The film also does not boil down the problem of courage to a pure impulse of spiritedness. Wisdom plays an important role in both guiding courage and raising it to a new height. This is similar to how Plato describes the education of the guardians in the Republic, showing that uncontrolled courage can degrade into viciousness and hence there is a necessity for wisdom to control and elevate courage. The representatives of wisdom in the movie are the rabbi and the socialist journalist, an unlikely pair which in ordinary circumstances would not be allies. The rabbi attempts to place a moral limit on toughness, while also endowing the fight with a higher meaning. The socialist uses Marxist theory to organize the camp and creates a structured society, assigning everyone a role. The differences of these two compliment each other as a society cannot live on courage alone, but must have an organizational structure and a higher purpose. But perhaps the greatest wisdom derives from Tuvia himself, the leader who inspired hope in the fight. His climactic speech is inspiring and gives new meaning to Jewish existence, almost echoing Emil Fackenheim's 614th commandment. The purpose of Jewish existence, he says, is no longer piety alone, but merely living and existing ("the revenge is to live").
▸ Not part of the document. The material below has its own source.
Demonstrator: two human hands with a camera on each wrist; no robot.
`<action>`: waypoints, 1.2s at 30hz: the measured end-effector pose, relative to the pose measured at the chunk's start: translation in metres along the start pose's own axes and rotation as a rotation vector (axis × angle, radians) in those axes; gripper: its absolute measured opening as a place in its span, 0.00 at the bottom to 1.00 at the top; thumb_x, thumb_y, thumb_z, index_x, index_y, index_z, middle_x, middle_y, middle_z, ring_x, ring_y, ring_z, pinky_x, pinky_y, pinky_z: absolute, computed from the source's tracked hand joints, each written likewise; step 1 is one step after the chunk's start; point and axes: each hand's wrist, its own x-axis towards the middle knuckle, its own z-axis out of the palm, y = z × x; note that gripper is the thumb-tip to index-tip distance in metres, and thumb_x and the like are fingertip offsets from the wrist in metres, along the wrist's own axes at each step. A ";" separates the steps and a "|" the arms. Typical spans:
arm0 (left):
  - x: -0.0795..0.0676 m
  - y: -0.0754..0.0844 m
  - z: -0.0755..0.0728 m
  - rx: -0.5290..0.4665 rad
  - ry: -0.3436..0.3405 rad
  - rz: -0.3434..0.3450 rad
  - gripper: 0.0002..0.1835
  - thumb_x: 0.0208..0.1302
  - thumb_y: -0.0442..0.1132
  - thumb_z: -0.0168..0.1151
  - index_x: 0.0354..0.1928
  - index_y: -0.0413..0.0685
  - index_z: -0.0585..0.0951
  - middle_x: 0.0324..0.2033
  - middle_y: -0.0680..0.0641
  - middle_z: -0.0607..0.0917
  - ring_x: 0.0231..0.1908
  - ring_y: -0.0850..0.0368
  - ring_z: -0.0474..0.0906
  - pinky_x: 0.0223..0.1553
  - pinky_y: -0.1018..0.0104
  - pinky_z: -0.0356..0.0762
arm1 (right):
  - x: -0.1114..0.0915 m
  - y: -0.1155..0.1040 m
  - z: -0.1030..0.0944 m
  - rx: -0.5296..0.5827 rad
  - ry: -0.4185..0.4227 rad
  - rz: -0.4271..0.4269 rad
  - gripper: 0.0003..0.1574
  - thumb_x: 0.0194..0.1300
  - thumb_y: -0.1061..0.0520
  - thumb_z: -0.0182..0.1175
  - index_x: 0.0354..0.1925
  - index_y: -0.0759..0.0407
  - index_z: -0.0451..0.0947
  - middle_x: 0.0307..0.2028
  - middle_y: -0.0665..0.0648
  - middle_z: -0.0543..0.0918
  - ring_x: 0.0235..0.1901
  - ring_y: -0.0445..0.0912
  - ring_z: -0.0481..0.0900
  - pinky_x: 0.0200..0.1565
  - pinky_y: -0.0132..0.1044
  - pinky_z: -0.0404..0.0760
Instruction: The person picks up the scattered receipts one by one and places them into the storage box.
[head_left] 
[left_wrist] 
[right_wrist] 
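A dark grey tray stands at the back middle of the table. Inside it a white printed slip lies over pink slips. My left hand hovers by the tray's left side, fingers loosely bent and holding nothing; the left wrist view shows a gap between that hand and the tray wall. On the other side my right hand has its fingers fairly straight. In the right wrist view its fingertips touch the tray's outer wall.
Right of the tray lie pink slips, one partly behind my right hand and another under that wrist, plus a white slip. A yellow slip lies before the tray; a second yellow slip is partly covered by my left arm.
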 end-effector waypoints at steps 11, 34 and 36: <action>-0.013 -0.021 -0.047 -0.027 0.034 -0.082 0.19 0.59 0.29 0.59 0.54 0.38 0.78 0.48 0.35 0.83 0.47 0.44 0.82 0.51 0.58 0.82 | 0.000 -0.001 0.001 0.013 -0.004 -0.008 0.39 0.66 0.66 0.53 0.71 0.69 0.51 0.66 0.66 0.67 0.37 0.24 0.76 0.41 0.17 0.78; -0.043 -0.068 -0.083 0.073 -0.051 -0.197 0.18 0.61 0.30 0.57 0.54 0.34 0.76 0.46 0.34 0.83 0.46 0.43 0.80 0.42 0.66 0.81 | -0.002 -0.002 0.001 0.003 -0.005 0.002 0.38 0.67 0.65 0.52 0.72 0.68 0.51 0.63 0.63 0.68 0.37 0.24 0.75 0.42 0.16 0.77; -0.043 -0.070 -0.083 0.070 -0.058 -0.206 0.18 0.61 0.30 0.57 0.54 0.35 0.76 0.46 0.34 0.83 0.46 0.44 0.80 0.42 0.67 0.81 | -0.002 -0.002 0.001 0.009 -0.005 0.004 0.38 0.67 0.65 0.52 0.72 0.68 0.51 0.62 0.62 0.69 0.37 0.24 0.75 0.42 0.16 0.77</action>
Since the Nazis purpose was to eradicate the Jewish people, the Jews are defeating the Nazis each and every moment they stay alive.
 
While Defiance bestows almost a religious meaning to the fight for survival, it does not reduce religion to this alone and in fact challenges the problem of theodicy: how a benevolent God can allow good people to suffer and evil to be victorious. At the beginning of the film, it appeared as though the soldiers would fight and the rabbis and pious men and women would simply sit on the side. This would seem to suggest that one must renounce religion in order to survive. But the film ends with a message more reminiscent of the well-known Protestant ethic as articulated by Max Weber, “God helps those who help themselves.” In other words, fighting for oneself is not in contradiction to God's will, but can be seen as part of God's will. In the movie, everyone who was able was trained to fight, including the women and children who were taught to be soldiers and go on missions. The rabbi's line at the end before he dies is his realization of this new form of religion, when he says that God sent you Tuvia to redeem us. Although this may seem to indicate a kind of messianic attribution, it is unlikely that this is what is meant by it. In fact the significance of the rabbi's statement lies in the very fact that a religious leader gives divine sanction to human leadership. Without a doubt, this is the paradoxical tension that is at the very core of the film.
 

 

On a practical level, the enclave established by the Bielski brothers can perhaps be seen as a microcosm of the independent Jewish state that would soon be established. In many ways, the moral and political challenges faced by the Bielskis are not that different from those faced by the political leaders of Israel today. Indeed, the vision and subtle understanding displayed by Tuvia Bielski could serve as an example to Israeli leaders who are still struggling to come to terms with how to best justify the need for Israeli courage on the world's stage.